**Work to complete**. Reproduce the listing below exactly, from its first line down to and including the line with "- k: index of".

**Data below**.

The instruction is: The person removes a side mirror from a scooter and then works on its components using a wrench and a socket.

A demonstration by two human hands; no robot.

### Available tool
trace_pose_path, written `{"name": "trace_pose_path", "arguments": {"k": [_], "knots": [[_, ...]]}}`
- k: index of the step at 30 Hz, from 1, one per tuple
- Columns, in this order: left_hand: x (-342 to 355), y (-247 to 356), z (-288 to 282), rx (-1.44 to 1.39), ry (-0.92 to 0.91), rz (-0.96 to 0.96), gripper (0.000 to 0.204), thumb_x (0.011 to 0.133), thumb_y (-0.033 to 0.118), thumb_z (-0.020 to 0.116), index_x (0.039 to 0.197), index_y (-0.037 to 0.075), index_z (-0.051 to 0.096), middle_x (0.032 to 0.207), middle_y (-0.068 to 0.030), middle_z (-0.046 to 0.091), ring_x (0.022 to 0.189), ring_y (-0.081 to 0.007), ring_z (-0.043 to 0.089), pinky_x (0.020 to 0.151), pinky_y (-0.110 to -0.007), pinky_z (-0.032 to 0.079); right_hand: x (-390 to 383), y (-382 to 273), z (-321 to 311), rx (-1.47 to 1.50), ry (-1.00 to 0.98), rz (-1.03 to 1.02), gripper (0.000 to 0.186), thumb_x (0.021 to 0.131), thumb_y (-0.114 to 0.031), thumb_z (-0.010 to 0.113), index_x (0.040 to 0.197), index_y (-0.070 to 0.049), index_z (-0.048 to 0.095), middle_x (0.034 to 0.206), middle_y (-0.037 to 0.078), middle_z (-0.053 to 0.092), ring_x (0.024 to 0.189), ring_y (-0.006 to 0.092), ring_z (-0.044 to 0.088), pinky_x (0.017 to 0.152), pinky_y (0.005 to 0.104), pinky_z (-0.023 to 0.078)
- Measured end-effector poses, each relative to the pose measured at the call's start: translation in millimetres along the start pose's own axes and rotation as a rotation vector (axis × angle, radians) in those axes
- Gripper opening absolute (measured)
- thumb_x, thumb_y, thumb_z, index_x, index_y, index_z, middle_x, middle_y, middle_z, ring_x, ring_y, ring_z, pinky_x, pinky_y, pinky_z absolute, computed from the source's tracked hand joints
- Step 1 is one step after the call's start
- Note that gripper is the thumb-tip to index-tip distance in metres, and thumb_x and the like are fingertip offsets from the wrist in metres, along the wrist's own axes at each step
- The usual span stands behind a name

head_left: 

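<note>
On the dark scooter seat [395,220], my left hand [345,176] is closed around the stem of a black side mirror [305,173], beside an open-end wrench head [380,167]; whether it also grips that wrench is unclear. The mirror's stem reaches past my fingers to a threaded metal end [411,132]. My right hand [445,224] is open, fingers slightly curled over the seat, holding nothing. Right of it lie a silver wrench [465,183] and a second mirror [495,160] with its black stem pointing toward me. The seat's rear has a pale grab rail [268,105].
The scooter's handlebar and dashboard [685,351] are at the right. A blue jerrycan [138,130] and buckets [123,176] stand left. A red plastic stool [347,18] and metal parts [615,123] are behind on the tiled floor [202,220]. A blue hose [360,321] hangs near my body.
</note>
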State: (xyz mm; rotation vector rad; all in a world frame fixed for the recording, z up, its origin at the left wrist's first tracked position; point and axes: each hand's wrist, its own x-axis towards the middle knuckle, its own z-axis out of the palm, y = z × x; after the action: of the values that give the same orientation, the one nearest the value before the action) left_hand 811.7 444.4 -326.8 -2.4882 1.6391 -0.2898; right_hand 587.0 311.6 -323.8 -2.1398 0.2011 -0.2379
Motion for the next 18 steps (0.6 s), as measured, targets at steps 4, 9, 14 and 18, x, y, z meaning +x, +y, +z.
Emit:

**Answer section**.
The instruction is: The person removes a side mirror from a scooter and then works on its components using a wrench and a socket.

A demonstration by two human hands; no robot.

### Available tool
trace_pose_path, written `{"name": "trace_pose_path", "arguments": {"k": [_], "knots": [[_, ...]]}}`
- k: index of the step at 30 Hz, from 1, one per tuple

Nothing more remains to be done for this exercise.